**Task:**
Where does the string "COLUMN" appear in the records? Copy each line that holds it.

Excerpts from a dataset:
---*---

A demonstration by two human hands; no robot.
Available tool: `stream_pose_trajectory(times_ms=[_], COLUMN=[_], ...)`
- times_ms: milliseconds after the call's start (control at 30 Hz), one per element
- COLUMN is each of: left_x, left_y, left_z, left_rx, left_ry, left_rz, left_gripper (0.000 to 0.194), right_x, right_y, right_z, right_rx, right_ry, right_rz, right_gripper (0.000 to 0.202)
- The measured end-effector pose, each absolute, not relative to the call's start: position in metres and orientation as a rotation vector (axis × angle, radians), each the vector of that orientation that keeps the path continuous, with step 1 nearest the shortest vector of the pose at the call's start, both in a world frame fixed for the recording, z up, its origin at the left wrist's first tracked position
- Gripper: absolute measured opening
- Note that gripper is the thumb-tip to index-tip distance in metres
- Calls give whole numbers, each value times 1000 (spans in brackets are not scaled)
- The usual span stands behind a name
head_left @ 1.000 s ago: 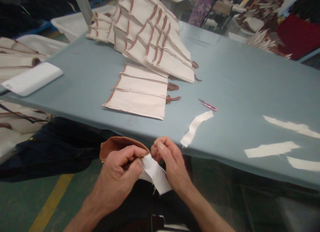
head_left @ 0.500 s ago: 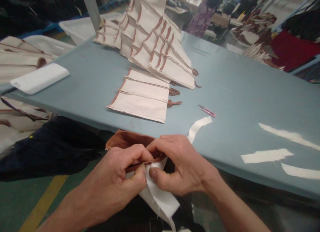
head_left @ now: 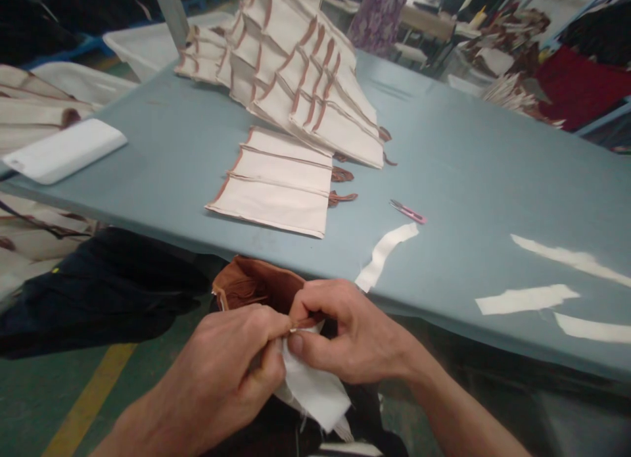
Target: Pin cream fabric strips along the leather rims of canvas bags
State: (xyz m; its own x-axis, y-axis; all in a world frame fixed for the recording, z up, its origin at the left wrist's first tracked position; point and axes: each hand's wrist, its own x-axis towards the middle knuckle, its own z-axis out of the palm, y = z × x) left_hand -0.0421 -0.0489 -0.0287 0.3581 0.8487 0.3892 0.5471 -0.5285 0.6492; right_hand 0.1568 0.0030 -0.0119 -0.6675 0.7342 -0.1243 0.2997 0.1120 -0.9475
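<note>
Below the table's front edge, my left hand (head_left: 217, 368) and my right hand (head_left: 345, 332) meet with fingertips pinched together. Between them is the edge of a brown and white fabric piece, its brown part (head_left: 263, 279) gaping open like a pouch behind my fingers. A white fabric strip (head_left: 318, 391) hangs down from my right thumb, with frayed threads at its lower end. My left fingers are curled on the same edge, close against the right fingertips. The exact spot being gripped is mostly hidden by the fingers.
On the blue-grey table (head_left: 458, 181) lie pink thread snips (head_left: 408, 212), a white strip (head_left: 387, 254) and more white scraps (head_left: 527, 300). A sewn cream panel (head_left: 276, 187) lies before a heap of similar pieces (head_left: 296, 69). A white device (head_left: 66, 151) sits at left.
The brown fabric now gapes wider, showing its inside. My left hand has turned and lowered slightly, its fingers curled more tightly. The view has shifted a little.
</note>
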Motion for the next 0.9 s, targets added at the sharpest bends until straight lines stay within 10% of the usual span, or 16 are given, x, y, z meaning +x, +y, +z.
stream_pose_trajectory(times_ms=[200, 500, 900], left_x=[-50, -40, -52], left_y=[-51, -45, -42], left_z=[-60, -62, -39], left_rx=[2302, 2321, 2208], left_ry=[925, 1017, 1007], left_rz=[1161, 1350, 786], left_gripper=[55, 38, 31], right_x=[159, 155, 162], right_y=[-6, -8, -14], right_z=[-27, -45, -20], right_rx=[-981, -1044, -883], right_ry=[-1464, -1283, -2169], right_rz=[2242, 2193, 905], right_gripper=[19, 18, 12])
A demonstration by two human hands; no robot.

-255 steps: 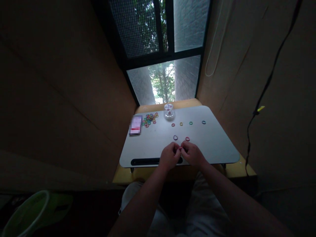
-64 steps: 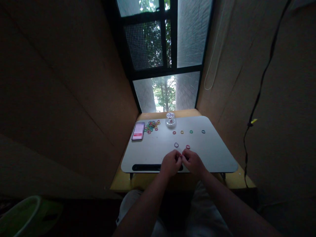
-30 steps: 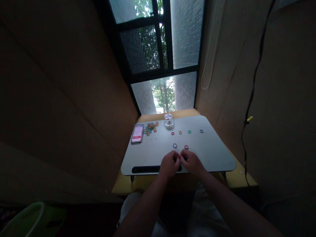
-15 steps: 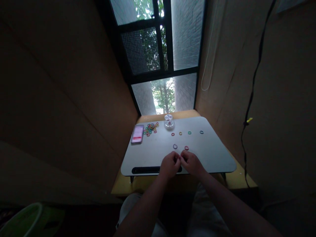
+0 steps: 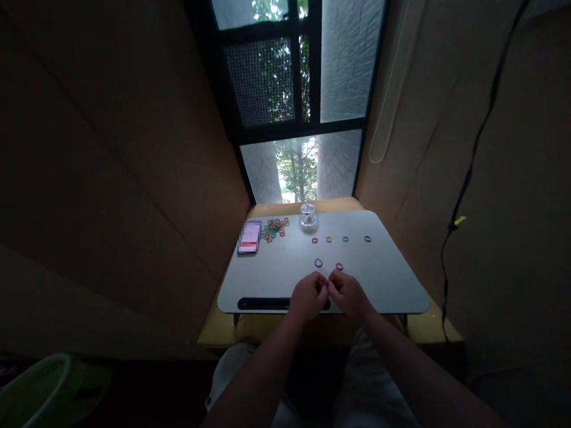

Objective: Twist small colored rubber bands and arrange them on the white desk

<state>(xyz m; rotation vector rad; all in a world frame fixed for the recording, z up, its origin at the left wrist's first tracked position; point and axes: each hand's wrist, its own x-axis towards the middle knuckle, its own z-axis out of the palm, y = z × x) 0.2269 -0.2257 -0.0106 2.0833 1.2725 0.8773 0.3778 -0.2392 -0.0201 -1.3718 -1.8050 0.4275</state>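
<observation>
My left hand (image 5: 308, 295) and my right hand (image 5: 349, 293) meet fingertip to fingertip over the front of the white lap desk (image 5: 267, 276). Both are closed in a pinch. A tiny reddish bit shows between the fingertips, too small to make out. Just beyond the fingers lie a purple band (image 5: 318, 263) and a pink band (image 5: 339, 266), small loops like hair ties. Farther back runs a row with a red band (image 5: 314, 241), a yellow band (image 5: 329, 239), a green band (image 5: 345, 239) and a dark teal band (image 5: 367, 239).
A heap of mixed coloured bands (image 5: 274, 228) lies at the back left, beside a phone (image 5: 249, 238). A clear jar (image 5: 308, 219) stands at the back edge. The desk's black slot (image 5: 263, 304) is partly behind my left hand. Walls flank both sides, with a window (image 5: 298, 169) ahead.
The view has shifted slightly. My hands stay together in nearly the same pose, and the bands, jar and phone keep their places on the desk.
</observation>
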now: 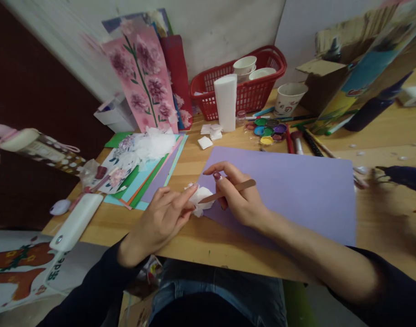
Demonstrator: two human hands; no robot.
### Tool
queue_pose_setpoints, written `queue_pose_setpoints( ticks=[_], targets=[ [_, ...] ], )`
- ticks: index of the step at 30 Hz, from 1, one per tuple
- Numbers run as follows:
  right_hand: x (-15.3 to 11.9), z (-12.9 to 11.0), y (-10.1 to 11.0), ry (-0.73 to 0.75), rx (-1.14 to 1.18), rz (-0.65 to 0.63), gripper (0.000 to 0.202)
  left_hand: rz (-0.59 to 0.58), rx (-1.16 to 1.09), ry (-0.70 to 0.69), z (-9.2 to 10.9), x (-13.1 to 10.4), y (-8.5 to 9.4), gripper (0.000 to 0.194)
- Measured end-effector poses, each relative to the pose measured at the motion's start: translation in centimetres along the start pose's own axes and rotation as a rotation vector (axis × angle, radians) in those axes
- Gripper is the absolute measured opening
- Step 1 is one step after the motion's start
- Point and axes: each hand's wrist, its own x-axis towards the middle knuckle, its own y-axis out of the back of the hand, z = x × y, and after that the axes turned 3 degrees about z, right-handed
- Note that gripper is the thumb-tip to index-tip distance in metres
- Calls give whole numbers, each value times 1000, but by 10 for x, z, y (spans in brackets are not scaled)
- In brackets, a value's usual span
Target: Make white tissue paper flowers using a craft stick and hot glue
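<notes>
My right hand [240,195] is closed around a flat brown wooden stick [246,185], much like a craft stick. Its lower end rests on a crumpled white tissue paper piece [201,200], with layered, ruffled edges. My left hand [170,211] pinches the left side of this paper, its index finger pressed on top. Both hands are over the left edge of a purple sheet of paper [289,190] that lies on the wooden table. Part of the tissue is hidden under my left fingers.
Coloured sheets [156,181] with loose white tissue [156,144] lie left. Behind stand a tissue roll [225,104], a red basket [208,102], a paper cup [289,99] and a pink flower picture [142,77]. Paint pots [267,141] and brushes [297,141] lie beyond the purple sheet. A glue gun [403,177] is at right.
</notes>
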Motion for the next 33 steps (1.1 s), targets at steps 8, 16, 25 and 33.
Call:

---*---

**Solution to the problem:**
Available tool: `stream_pose_trajectory(times_ms=[_], COLUMN=[_], ...)`
- COLUMN is each of: left_x, left_y, left_z, left_rx, left_ry, left_rz, left_gripper (0.000 to 0.194), right_x, right_y, right_z, right_rx, right_ry, right_rz, right_gripper (0.000 to 0.202)

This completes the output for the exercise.